📌

YOLONASをgoogle colabで試してみた。

2023/05/15に公開

yolo

YOLONASとは

YOLONASとはDeciAIが新しく出したYolov8を超えるSOTAのObject detectionのモデルです。

上のgithubを読むと軽量化・高速化・高精度化に成功している感じですね。

リンク

Colab
github

準備

Google Colabを開き、メニューから「ランタイム→ランタイムのタイプを変更」でランタイムを「GPU」に変更します。

環境構築

インストール手順です。

!pip install -q super-gradients==3.1.1
!pip install -q roboflow
!pip install -q supervision

推論

(1)モデルのロード

import torch

DEVICE = 'cuda' if torch.cuda.is_available() else "cpu"
MODEL_ARCH = 'yolo_nas_l'
from super_gradients.training import models

model = models.get(MODEL_ARCH, pretrained_weights="coco").to(DEVICE)

(2)テストデータの取得
サッカーの画像をダウンロードしてきます。

%cd /content

!wget https://i.cbc.ca/1.6585809.1663352819!/cpImage/httpImage/image.jpg_gen/derivatives/16x9_780/panama-canada-wcup-soccer.jpg -O soccer.jpg

(3)推論実行
推論の実行コードは以下の通りです。

import cv2

SOURCE_IMAGE_PATH = "/content/soccer.jpg"
image = cv2.imread(SOURCE_IMAGE_PATH)
result = list(model.predict(image, conf=0.35))[0]

(4)推論結果の可視化

import supervision as sv

detections = sv.Detections(
    xyxy=result.prediction.bboxes_xyxy,
    confidence=result.prediction.confidence,
    class_id=result.prediction.labels.astype(int)
)

box_annotator = sv.BoxAnnotator()

labels = [
    f"{result.class_names[class_id]} {confidence:0.2f}"
    for _, _, confidence, class_id, _
    in detections
]

annotated_frame = box_annotator.annotate(
    scene=image.copy(),
    detections=detections,
    labels=labels
)

%matplotlib inline
sv.plot_image(annotated_frame, (12, 12))

推論結果は以下の通りです。

Advanced Application

custom datasetでfinetuningをやってみましょう。
(1) Roboflowの利用
Roboflowというサービスを利用します。
https://roboflow.com/

上記のサービスに行ってアカウントを作成し、サインアップしてみてください。

以下のデータセットに行ってYolov5 pytorchの形式でzipでダウンロードしてください。

(2) upload google drive
先ほど(1)でダウンロードしたzipを自分のgoogle driveにアップロードして以下のコードを実行してください。

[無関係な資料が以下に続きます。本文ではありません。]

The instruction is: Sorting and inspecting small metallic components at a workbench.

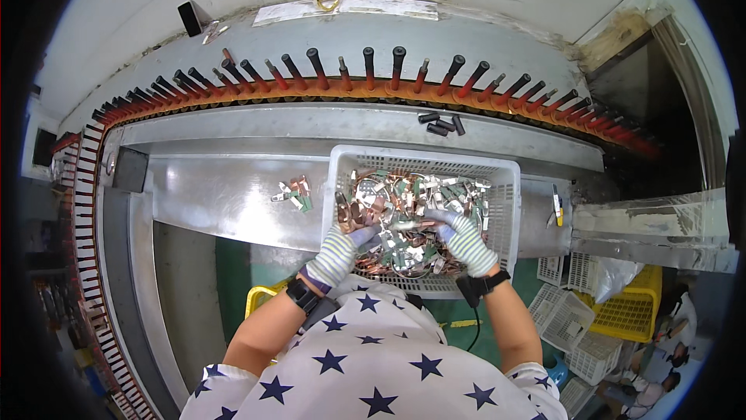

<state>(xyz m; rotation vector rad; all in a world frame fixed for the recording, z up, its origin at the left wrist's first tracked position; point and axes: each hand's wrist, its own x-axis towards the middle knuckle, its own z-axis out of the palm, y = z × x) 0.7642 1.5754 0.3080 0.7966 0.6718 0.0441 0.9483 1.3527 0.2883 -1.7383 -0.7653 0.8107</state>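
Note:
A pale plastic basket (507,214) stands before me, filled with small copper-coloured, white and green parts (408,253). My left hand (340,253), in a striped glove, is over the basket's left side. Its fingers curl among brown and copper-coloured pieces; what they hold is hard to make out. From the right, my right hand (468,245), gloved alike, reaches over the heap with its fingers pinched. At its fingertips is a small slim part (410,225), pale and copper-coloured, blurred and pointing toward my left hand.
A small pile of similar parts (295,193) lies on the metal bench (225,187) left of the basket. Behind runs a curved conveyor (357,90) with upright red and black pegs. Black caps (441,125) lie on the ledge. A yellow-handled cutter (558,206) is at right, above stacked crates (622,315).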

from google.colab import drive
drive.mount('/content/drive')
%cd /content
!mkdir /content/Football-Players-Detection
%cd /content/Football-Players-Detection
!unzip /content/drive/MyDrive/football-players-detection.v1i.yolov5pytorch.zip

(3) finetuningの実行
finetuningを実行する前にData Repositoryのdata.yamlを確認してみましょう。

data.yaml

train: ../train/images
val: ../valid/images
test: ../test/images

nc: 2
names: ['ball', 'player']

roboflow:
  workspace: roboflow-jvuqo
  project: football-players-detection-bzlaf
  version: 1
  license: CC BY 4.0
  url: https://universe.roboflow.com/roboflow-jvuqo/football-players-detection-bzlaf/dataset/1

classesとどこにフォルダがあるかが明記されています。ここのデータを参考に学習のためのパラメータを作成していきます。
今回はballとplayerの２種類です。

(3-1)入力変数

%cd /content
MODEL_ARCH = 'yolo_nas_l'
BATCH_SIZE = 8
MAX_EPOCHS = 25
CHECKPOINT_DIR = f'/content/checkpoints'
EXPERIMENT_NAME = "Football-Players-Detection"
LOCATION = "/content/Football-Players-Detection"
CLASSES = ['ball', 'player']

(3-2)trainerインスタンスの作成

from super_gradients.training import Trainer

trainer = Trainer(experiment_name=EXPERIMENT_NAME, ckpt_root_dir=CHECKPOINT_DIR)

(3-3) Dataset params

dataset_params = {
    'data_dir': LOCATION,
    'train_images_dir':'train/images',
    'train_labels_dir':'train/labels',
    'val_images_dir':'valid/images',
    'val_labels_dir':'valid/labels',
    'test_images_dir':'test/images',
    'test_labels_dir':'test/labels',
    'classes': CLASSES
}

(3-4) DataLoader作成

from super_gradients.training.dataloaders.dataloaders import (
    coco_detection_yolo_format_train, coco_detection_yolo_format_val)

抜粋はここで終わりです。